Problem details
The data below is to be written out exactly, with no pictures.

Data shown section start

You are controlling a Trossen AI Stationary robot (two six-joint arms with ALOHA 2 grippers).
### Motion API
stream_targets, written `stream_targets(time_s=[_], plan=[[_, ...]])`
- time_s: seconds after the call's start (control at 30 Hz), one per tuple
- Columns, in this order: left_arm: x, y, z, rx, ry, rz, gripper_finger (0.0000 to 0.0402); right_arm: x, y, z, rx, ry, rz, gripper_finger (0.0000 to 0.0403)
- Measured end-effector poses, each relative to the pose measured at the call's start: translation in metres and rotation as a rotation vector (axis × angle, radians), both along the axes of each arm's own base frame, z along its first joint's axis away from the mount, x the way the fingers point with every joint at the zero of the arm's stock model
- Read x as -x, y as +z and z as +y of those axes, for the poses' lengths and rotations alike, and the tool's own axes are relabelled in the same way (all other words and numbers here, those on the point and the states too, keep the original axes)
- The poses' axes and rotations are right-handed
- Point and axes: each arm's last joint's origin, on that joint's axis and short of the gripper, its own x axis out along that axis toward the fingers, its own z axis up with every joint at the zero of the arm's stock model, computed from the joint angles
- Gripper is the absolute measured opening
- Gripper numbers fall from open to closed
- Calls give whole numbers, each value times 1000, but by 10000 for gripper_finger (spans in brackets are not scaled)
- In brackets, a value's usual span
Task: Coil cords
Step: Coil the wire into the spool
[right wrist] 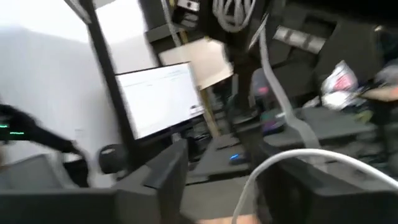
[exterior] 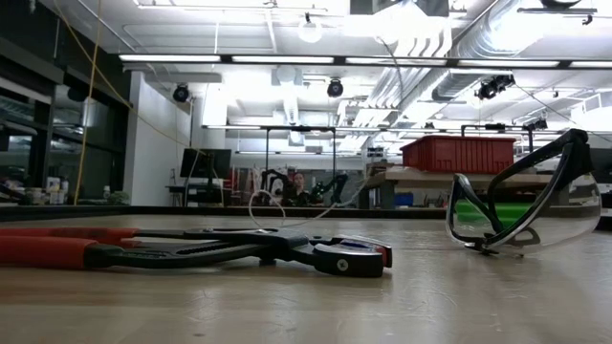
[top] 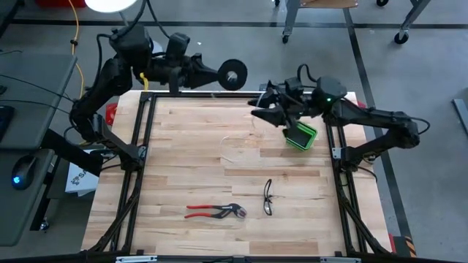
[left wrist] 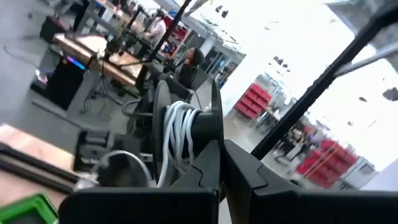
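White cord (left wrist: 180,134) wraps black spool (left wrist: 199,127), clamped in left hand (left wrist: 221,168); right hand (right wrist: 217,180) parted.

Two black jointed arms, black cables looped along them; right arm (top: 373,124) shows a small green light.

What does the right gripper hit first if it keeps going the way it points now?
Probably the black spool held by the left gripper. The right gripper points across the table's far edge toward that side. Height is unclear from above, so it might pass under it.
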Motion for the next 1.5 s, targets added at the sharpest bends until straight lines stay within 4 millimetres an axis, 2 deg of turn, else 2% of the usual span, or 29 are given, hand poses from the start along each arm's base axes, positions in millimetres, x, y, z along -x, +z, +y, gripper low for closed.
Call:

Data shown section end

Answer below
You are controlling a Trossen AI Stationary robot (two six-joint arms with ALOHA 2 grippers).
### Motion API
stream_targets, written `stream_targets(time_s=[_], plan=[[_, ...]])`
- time_s: seconds after the call's start (control at 30 Hz), one per tuple
- Columns, in this order: left_arm: x, y, z, rx, ry, rz, gripper_finger (0.0000 to 0.0402); right_arm: x, y, z, rx, ry, rz, gripper_finger (0.0000 to 0.0403)
- Measured end-effector poses, each relative to the pose measured at the call's start: translation in metres and rotation as a rotation vector (axis × angle, radians), both along the axes of each arm's own base frame, z along its first joint's axis away from the mount, x the way the fingers point with every joint at the zero of the arm's stock model
- Read x as -x, y as +z and z as +y of those axes, for the poses' lengths and rotations alike, and the tool's own axes are relabelled in the same way (all other words and numbers here, those on the point and the states too, keep the original axes)
- The poses' axes and rotations are right-handed
- Point and axes: each arm's last joint's origin, on that joint's axis and short of the gripper, its own x axis out along that axis toward the fingers, its own z axis up with every joint at the zero of the arm's stock model, computed from the joint angles
- Gripper is the absolute measured opening
- Gripper numbers fall from open to closed
- Calls give whole numbers, each value times 1000, but by 10000 for gripper_finger (spans in brackets are not scaled)
- In brackets, a value's usual span
Task: Coil cords
Step: Coil the wire into the spool
[right wrist] 
[exterior] 
[top] 
[left wrist] 
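White cord (left wrist: 180,134) wraps black spool (left wrist: 199,127), clamped in left hand (left wrist: 221,168); right hand (right wrist: 217,180) parted.

Two black jointed arms, black cables looped along them; right arm (top: 373,124) shows a small green light.

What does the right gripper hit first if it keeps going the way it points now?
Probably the black spool held by the left gripper. The right gripper points across the table's far edge toward that side. Height is unclear from above, so it might pass under it.
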Motion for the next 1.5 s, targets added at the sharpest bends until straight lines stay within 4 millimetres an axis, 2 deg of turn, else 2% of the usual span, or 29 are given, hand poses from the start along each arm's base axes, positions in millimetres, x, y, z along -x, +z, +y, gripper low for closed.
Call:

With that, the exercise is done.